Which lines below fall between the one containing "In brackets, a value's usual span" and the one containing "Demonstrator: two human"? Repeat them exactly, counting both of those lines, and add nothing else.
________
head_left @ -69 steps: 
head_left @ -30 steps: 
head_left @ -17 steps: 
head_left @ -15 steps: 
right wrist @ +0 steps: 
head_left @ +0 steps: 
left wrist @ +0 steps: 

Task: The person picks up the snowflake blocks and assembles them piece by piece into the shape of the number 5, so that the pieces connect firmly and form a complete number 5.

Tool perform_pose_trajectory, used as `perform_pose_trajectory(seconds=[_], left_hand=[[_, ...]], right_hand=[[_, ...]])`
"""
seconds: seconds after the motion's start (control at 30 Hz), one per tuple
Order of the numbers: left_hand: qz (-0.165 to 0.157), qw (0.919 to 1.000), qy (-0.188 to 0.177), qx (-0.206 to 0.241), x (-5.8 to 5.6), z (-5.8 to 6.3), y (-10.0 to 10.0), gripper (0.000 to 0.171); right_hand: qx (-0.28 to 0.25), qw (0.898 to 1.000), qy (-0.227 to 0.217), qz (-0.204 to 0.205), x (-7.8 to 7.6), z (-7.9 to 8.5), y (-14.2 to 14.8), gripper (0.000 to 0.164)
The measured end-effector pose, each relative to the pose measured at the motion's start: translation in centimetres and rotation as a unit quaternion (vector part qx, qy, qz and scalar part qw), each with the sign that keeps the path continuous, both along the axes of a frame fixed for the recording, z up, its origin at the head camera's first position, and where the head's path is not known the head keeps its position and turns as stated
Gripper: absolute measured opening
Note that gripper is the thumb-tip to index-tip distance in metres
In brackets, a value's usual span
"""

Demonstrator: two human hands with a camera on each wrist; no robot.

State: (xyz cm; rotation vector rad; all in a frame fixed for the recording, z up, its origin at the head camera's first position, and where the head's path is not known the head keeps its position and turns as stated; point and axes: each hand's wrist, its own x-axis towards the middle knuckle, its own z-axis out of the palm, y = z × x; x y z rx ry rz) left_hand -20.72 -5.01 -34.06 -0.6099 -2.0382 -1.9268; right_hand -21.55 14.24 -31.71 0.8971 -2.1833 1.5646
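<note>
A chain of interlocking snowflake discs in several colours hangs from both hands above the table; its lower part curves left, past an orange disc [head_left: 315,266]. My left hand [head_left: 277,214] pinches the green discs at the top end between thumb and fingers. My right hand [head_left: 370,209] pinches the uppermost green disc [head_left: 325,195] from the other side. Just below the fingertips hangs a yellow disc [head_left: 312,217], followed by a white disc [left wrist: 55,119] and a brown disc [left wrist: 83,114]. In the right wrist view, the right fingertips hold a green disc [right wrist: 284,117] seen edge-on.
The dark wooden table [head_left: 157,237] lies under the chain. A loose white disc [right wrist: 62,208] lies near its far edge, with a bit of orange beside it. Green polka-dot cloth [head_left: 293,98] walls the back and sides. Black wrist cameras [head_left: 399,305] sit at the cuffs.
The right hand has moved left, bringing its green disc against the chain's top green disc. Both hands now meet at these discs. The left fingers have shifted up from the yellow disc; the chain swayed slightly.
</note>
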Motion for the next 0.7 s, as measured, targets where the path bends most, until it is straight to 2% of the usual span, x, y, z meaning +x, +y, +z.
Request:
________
Response for this exercise -
In brackets, a value's usual span
"""

Demonstrator: two human hands with a camera on each wrist; no robot.

No more output will be produced.